### REQUIRED ACTION
Among the lines below, restate word for word only those from the line with "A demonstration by" through the line with "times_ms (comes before", with both end lines kept.

(Collected data entries)
===============

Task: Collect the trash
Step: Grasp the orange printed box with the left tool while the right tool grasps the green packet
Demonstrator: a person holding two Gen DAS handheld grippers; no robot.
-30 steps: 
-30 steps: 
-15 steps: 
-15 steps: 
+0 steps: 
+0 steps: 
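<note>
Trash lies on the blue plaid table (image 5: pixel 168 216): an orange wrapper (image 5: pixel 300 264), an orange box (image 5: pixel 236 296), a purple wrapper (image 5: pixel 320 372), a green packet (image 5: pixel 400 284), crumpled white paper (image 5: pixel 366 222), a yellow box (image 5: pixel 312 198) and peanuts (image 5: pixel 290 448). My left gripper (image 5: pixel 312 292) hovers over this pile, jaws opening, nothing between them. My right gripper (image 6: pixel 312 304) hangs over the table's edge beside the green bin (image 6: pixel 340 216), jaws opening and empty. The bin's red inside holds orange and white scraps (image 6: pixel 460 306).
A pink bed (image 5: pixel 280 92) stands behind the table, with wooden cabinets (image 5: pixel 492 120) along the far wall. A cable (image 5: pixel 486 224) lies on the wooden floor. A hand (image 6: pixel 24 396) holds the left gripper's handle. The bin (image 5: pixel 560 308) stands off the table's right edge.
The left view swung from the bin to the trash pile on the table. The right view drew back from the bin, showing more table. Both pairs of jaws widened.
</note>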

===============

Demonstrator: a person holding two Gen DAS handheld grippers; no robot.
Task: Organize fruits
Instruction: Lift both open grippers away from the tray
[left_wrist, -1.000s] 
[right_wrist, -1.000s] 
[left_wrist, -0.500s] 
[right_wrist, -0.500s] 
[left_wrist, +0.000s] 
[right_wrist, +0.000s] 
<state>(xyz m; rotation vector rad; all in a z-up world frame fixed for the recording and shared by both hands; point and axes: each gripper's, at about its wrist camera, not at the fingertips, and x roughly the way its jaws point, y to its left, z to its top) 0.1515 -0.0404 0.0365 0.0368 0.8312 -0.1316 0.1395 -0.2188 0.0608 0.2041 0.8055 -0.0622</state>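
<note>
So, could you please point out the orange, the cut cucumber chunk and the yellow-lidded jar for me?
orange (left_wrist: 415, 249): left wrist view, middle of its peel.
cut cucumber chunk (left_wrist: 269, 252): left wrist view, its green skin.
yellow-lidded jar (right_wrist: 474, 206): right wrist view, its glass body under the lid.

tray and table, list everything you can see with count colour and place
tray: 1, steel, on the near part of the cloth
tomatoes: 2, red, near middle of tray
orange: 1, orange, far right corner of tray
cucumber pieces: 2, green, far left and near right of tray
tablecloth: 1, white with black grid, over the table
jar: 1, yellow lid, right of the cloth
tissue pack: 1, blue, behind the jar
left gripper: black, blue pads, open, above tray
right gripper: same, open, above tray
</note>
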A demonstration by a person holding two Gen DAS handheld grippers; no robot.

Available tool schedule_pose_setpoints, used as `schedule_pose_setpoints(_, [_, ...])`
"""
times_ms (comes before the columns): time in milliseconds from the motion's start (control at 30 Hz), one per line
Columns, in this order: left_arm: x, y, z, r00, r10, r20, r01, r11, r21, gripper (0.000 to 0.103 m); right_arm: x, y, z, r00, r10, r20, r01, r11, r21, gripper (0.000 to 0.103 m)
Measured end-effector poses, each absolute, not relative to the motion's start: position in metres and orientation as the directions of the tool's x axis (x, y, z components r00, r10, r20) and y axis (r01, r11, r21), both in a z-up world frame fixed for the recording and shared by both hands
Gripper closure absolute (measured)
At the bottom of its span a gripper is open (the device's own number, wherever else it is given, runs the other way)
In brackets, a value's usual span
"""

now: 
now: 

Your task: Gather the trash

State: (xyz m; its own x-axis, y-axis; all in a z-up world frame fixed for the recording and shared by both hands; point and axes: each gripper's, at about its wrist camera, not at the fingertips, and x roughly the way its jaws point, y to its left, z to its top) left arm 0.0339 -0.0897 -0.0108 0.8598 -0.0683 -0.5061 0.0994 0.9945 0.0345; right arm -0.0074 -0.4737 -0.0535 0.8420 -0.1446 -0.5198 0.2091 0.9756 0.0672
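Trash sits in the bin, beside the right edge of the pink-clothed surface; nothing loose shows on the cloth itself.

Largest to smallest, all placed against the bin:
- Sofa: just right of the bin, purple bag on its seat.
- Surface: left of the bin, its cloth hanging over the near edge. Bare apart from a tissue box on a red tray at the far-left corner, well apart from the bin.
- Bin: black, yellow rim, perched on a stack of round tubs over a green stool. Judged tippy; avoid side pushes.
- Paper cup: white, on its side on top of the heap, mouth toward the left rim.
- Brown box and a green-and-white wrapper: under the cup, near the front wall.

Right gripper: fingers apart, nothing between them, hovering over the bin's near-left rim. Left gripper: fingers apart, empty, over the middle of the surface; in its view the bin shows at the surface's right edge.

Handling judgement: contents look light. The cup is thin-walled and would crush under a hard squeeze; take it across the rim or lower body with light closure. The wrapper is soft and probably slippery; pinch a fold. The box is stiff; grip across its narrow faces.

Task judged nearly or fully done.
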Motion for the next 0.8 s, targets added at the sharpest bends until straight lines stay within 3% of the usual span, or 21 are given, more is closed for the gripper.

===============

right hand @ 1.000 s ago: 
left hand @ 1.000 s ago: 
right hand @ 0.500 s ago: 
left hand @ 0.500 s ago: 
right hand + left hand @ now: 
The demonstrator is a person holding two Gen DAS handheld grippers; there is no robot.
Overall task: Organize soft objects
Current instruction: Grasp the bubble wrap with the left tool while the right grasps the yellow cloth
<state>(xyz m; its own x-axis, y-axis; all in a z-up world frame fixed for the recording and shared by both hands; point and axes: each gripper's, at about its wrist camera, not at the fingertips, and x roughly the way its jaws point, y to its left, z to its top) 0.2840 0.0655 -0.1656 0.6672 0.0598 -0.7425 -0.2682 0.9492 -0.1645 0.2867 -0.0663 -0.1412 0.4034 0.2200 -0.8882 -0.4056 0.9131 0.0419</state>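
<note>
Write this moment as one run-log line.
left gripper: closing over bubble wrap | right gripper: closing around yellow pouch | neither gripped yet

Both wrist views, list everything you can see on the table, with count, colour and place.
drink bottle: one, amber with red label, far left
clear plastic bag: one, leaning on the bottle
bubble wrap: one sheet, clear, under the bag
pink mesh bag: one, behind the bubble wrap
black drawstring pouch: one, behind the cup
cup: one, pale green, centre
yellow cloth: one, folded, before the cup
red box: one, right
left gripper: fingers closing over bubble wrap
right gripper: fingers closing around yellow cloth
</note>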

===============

### COMPLETED TASK
A demonstration by a person holding two Gen DAS handheld grippers; no robot.

Available tool schedule_pose_setpoints, used as `schedule_pose_setpoints(_, [_, ...])`
"""
times_ms (comes before the columns): time in milliseconds from the motion's start (control at 30 Hz), one per line

The answer given above is complete.